Once you have set your new daily healthy schedule, you should also include other healthy habits as part of an anti-inflammatory lifestyle:
Substances: Some ingredients can reduce inflammation, such as fish oil or turmeric.
Regular physical activity: Exercise can block the symptoms of inflammation in your body and increase the risk of serious diseases.
Sleep: Getting enough sleep is very important. Researchers have found that a bad night’s sleep increases inflammation in the body.
The benefits of a better lifestyle:
- An anti-inflammatory diet, as well as exercise and good sleep can give you many benefits:
- Improvements in the symptoms of osteoarthritis, inflammatory bowel disease, lupus and other autoimmune diseases.
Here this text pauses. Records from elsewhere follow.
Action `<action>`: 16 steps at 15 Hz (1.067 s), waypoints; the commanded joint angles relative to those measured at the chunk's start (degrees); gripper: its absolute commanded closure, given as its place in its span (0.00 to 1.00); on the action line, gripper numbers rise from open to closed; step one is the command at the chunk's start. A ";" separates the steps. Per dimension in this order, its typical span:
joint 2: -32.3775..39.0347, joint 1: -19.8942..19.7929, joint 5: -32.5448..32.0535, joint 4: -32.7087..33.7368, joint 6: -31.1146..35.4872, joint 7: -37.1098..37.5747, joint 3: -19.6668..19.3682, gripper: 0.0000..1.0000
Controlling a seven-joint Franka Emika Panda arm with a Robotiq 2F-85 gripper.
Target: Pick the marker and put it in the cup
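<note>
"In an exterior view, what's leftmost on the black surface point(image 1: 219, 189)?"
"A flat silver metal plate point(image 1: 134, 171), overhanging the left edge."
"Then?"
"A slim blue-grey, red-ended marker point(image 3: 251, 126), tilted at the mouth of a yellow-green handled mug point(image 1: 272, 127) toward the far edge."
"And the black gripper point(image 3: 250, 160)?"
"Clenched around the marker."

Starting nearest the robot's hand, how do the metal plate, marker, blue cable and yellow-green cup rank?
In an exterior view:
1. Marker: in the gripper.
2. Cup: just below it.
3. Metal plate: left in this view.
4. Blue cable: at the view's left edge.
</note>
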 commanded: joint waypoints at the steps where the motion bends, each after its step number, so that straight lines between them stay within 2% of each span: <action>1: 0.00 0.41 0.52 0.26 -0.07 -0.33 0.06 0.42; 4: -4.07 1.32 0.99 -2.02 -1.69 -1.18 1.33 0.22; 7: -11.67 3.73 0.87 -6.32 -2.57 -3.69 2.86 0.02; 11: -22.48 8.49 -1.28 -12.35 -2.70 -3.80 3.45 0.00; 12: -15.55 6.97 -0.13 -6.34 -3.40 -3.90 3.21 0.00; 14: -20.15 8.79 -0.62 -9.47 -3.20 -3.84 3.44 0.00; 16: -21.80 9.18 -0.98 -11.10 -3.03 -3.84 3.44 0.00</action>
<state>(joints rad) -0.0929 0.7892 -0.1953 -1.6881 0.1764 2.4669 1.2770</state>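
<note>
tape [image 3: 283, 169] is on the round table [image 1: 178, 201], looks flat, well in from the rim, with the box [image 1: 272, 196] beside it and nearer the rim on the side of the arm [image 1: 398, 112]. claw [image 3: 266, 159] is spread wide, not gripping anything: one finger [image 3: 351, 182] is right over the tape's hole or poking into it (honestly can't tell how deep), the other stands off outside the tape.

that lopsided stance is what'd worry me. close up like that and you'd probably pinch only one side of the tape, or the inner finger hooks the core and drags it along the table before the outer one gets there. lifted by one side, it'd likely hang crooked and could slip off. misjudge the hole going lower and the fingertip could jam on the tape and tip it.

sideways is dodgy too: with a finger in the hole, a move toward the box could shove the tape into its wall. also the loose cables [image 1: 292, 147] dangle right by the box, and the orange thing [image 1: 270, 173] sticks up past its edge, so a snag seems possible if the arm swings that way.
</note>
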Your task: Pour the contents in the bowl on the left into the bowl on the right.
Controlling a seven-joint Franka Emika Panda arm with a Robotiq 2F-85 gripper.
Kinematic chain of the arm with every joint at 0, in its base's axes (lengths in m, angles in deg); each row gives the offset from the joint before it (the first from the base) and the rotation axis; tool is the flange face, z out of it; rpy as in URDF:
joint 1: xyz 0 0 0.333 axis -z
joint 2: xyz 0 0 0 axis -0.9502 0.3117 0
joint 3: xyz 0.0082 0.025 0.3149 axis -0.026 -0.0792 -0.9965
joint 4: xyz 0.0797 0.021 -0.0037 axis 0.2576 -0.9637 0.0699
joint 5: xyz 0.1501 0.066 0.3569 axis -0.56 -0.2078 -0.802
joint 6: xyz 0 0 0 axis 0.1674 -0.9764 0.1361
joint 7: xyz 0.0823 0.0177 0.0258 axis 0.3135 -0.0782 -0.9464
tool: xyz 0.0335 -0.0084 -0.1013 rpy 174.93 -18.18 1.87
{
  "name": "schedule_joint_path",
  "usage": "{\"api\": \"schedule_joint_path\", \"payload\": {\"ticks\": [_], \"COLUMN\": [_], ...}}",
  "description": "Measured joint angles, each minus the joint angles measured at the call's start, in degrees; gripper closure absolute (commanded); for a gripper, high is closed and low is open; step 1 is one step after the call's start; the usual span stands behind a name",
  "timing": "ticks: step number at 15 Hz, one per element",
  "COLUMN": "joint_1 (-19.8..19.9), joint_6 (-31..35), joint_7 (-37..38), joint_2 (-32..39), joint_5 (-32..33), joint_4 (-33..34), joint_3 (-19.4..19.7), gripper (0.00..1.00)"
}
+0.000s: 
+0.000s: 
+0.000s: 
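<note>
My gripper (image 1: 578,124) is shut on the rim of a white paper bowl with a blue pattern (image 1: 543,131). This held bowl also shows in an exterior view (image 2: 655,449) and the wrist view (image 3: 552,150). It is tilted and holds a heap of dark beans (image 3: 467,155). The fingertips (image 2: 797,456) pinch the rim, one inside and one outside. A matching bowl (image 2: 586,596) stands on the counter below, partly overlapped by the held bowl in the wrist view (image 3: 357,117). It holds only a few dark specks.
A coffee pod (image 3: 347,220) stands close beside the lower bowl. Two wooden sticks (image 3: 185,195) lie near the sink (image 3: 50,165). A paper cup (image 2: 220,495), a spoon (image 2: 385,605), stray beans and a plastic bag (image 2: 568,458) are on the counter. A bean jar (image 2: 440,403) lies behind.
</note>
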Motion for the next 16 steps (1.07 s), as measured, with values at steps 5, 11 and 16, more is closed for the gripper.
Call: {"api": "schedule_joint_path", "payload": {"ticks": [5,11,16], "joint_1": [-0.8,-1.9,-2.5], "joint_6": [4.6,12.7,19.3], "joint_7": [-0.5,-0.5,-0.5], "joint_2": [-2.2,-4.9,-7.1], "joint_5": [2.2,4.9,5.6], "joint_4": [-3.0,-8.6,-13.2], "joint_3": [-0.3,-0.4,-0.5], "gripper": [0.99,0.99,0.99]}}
- Reduce the risk of obesity, heart disease, diabetes, depression, cancer and other diseases
- Lower levels of inflammation in your blood
- Improved blood sugar, cholesterol and triglyceride levels.
- Improvement in energy level and mood
Chronic inflammatory reactions are unhealthy and can cause infection. In many cases, diet and lifestyle choices you make can make the inflammatory condition worse. You should choose anti-inflammatory foods to maintain good health, reduce the risk of disease and improve your quality of life.